Activity » Your copy should start at the line with "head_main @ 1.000" and end at the line with "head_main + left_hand" in the data below. Transcribe only those lines, exactly, pictures excluded.

Given material »
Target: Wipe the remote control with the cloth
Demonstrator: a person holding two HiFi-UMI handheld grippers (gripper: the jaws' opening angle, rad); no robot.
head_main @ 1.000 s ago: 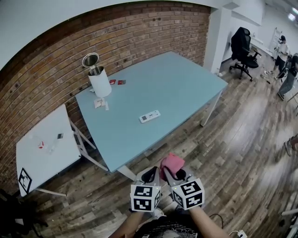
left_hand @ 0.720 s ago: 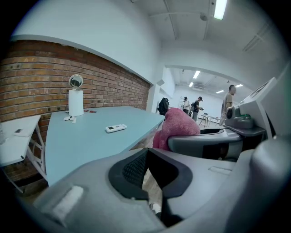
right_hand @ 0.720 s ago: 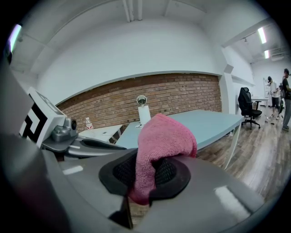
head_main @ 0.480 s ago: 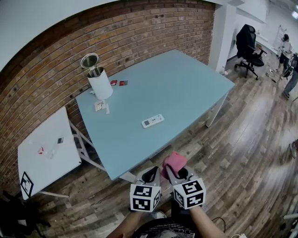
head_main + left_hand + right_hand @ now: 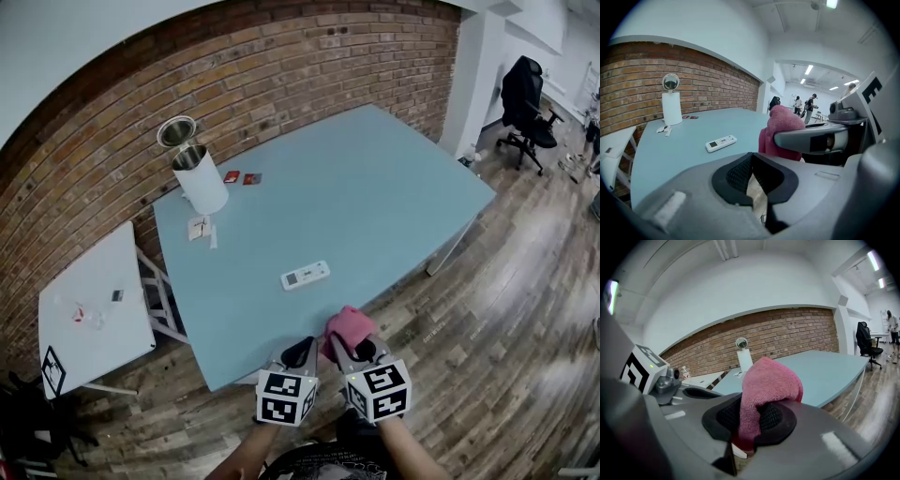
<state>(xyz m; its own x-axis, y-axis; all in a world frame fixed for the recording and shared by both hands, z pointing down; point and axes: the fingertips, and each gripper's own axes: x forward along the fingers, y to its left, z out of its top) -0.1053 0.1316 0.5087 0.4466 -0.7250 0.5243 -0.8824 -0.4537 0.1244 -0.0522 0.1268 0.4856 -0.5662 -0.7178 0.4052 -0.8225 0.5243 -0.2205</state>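
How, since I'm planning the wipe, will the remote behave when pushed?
The remote looks slim, flat and rigid, so it probably won't roll or tip. Lying loose on the smooth table, it likely slides unless steadied.

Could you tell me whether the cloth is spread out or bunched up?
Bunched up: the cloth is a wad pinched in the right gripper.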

Exercise result »
head_main @ 1.000 s ago: 
left_hand @ 0.720 s ago: 
right_hand @ 0.720 s ago: 
head_main @ 0.480 s ago: 
head_main + left_hand + right_hand @ now: 

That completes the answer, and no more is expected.